Apollinaire et L'enchanteur pourrissant : genèse d'une poétique

L'Enchanteur pourrissant est le premier ouvrage
qu'Apollinaire devait faire publier : une oeuvre
singulière à laquelle il allait accorder un statut
particulier jusqu'à la veille de sa mort en 1918.

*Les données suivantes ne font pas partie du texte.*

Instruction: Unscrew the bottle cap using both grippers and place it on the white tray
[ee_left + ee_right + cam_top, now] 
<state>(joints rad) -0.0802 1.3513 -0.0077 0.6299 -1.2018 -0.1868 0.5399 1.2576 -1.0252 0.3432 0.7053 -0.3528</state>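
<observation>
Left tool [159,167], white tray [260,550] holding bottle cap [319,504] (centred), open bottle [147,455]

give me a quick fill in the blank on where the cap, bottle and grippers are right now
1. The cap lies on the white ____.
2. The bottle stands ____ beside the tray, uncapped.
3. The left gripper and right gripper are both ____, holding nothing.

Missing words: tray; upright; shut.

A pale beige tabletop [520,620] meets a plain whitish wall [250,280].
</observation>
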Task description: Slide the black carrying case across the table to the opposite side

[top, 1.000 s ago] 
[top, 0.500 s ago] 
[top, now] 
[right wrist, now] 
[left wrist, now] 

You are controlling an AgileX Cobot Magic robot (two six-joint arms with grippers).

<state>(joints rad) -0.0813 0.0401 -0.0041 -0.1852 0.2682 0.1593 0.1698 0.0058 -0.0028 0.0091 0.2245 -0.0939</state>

De cette oeuvre on ne connaissait jusqu'alors qu'une
première ébauche parue en revue en 1904, et le texte
publié par Henry Kahnweiler illustré de bois gravés
d'André Derain en 1909.
Or voici qu'un manuscrit, le premier, après bien
des péripéties, allait réapparaître, comme aussi divers
feuillets autographes et des carnets longtemps gardés
sous le manteau. Il devenait possible dès lors de porter
un regard nouveau sur cette création, matrice de l'oeuvre
à venir, qui vient éclairer d'autre façon la genèse et
le cheminement de la poétique apollinarienne.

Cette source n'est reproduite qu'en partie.